The school, based in the northern town of Dewsbury, bans its pupils - boys aged 13–19 - from speaking to the media. They are also not allowed to watch TV, listen to the radio or read newspapers, according to the report.

The school is situated in the huge Markazi Mosque compound, one of the largest in the UK, and is run by a sect that imposes a strict Sharia code on students. Documents obtained by Sky News given to parents from state that students socializing with “outsiders” face expulsion.

Additionally, the school’s handbook lists items “prohibited in Islam,” including cameras and portable televisions. Music players and mobile phones are also banned.

Shabbir Daji, chairman of the school’s governing council, told Sky News the school “works for unity”, but that its “policy is to keep away from the media,” he said.

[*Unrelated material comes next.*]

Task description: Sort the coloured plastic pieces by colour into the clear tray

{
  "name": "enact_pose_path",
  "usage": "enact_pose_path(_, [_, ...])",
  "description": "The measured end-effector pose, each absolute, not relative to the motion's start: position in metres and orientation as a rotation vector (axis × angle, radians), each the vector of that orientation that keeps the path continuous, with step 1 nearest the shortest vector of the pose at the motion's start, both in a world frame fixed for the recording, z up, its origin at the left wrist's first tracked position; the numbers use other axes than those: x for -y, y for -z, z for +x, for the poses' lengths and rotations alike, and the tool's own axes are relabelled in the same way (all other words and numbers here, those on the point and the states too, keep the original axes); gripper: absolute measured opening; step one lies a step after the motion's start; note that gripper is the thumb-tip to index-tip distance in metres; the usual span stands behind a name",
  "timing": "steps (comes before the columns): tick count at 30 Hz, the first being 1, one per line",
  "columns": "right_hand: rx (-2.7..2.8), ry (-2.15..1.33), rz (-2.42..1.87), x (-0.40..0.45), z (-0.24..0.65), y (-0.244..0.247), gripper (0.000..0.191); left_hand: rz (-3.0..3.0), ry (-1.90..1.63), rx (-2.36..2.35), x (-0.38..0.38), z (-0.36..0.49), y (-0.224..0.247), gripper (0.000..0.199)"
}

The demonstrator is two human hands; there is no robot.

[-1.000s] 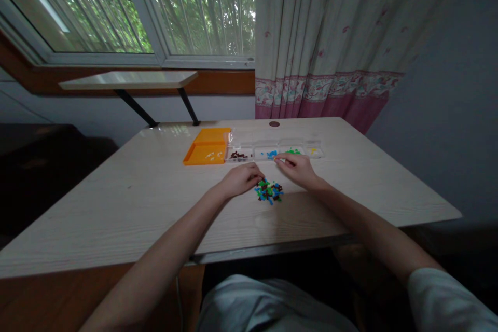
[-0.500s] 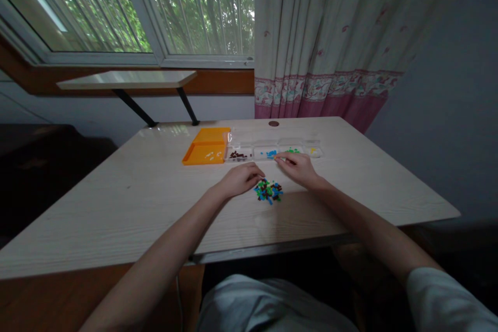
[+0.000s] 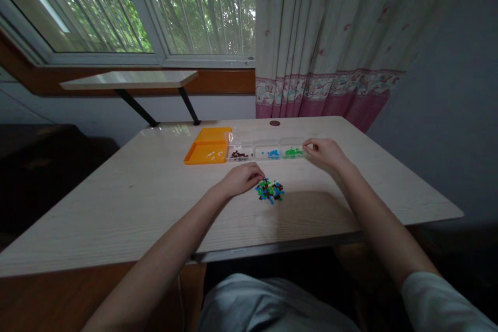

The rating from the regulator, Ofsted, comes despite the education body introducing tougher inspections this year after reports that hardline Muslims had attempted to take control of several schools around the city of Birmingham.

Since April, Ofsted’s new regulations include a requirement that schools promote “fundamental British values.”

Last week, British Prime Minister David Cameron slammed faith schools in a speech on extremism, and said that furthering integration was part of the “struggle of our generation.”

He also said he would ask British Muslim leaders do more to promote British values.

A column in the London-based New Statesman magazine slammed the premier’s speech and downplayed his warnings against radicalization in schools.

“The ideals of violent Muslim extremists are not tolerated in your local mosque, nor are they accepted in schools or local community association,” the column read.